You would think their churches would be remodeling now to install altars, fonts, and pulpits, and learning how to use them in the traditional way. You would think they would be investing in a thurible and researching the best kinds of incense to burn in it, how to make safe use of a burning hunk of charcoal in the sanctuary, whose job it is to use it, and what the rubrics are. You would think they would go back to the basics about preaching in a traditional way, a way that is both serious and engaging - but not fluffy. You would think that they would be buying hymnals, hiring organists, and teaching the congregation Gregorian chant and chorales.
You would think they would ditch the “Father God Wejustwanna” prayers in favor of something more traditional, like learning to pray ex corde prayers modeled after our Trinitarian collects. You would think they would rediscover the rich vocabulary of our tradition, such as peppering their sermons (yes, “sermons”) with phrases from our Small Catechism (which both children and adults should recognize and be comfortable hearing) and turns of familiar phrase from our beloved hymns that we all walk together singing, and have done so for centuries. You would expect to see such pastors learning how to sing the Words of Institution according to Luther’s 500-year old composition based on the Gospel chant tone, as they are found on page 197 of the LSB hymnal, learning the rubrics of consecration, instead of delegating his job under the cover of “equipping the saints for the work of ministry” - like the lady praise band singer - to sing a butchered paraphrase of the Verba while the pastor, vested in his simulated baseball jersey, uses a fake chalice as a prop and instructing people to rip open their mini-moo-like prepackaged plastic communion thingies and slurp down whatever the drink is while the non-consecration happens. This is the very kind of you-know-what show that young people are fleeing in droves.
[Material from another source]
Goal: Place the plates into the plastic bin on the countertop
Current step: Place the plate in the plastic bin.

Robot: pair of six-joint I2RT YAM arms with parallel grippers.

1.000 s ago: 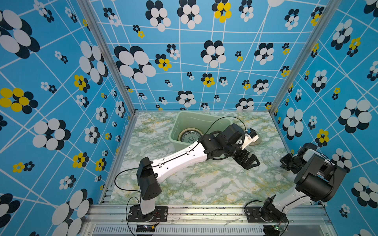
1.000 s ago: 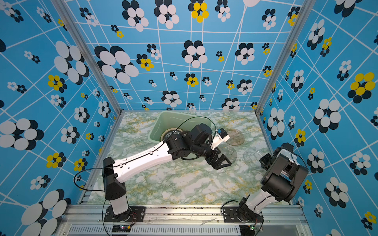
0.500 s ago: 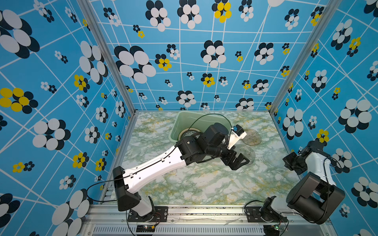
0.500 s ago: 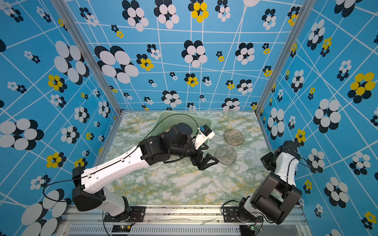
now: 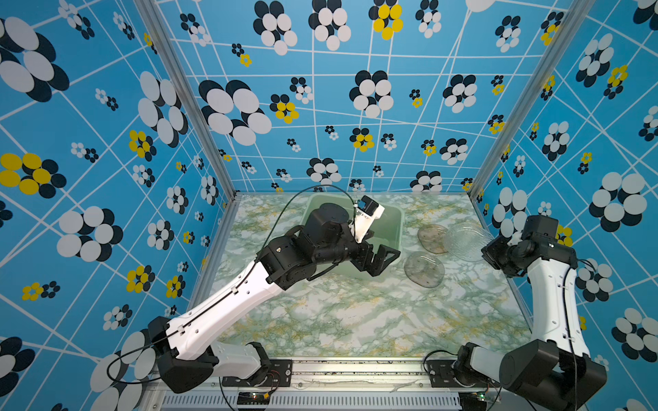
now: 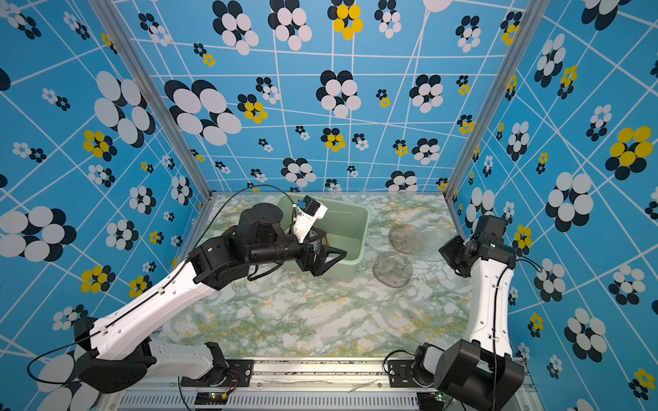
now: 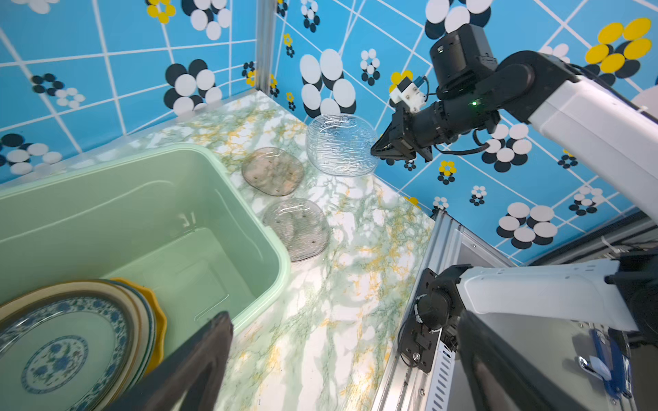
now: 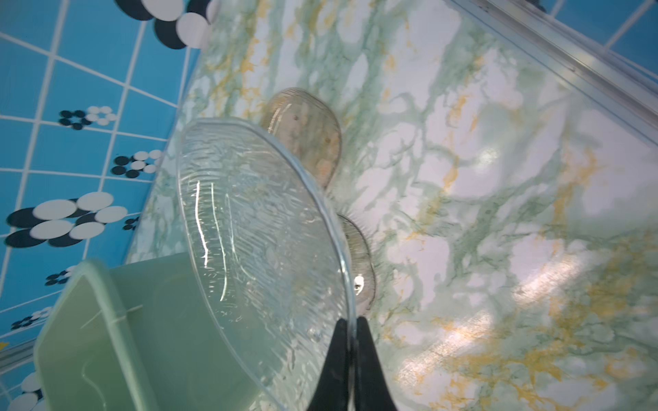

You would think they would be getting up to speed studying the Early Church and Reformation fathers - and recovering the vocabulary of serious, historic Christianity and the Lutheran confessions - as well as the profound, transcendent, and truly awe-inspiring (not “awesome” like a really good pizza) reality packed into that vocabulary, and put into action in the celebration of the very Mass that they promised in their ordination vows that they would not abolish.
But they don’t.
At their best practices conferences, you would think they would be asking the Rev. Dr. Fritz Eckardt to celebrate the Divine Service for them, and get the Rev. Dr. David Petersen to preach. You would think their speakers would be pointing to Gottesdienst videos as a way to be good entrepreneurs with a finger on the pulse of the “liturgical marketplace.”
As the rock and roll pioneer Buddy Holly famously sang, “That’ll be the day.”
So are these guys really entrepreneurs? Do they believe their own rhetoric? I suppose time will tell. Things are changing in a hurry.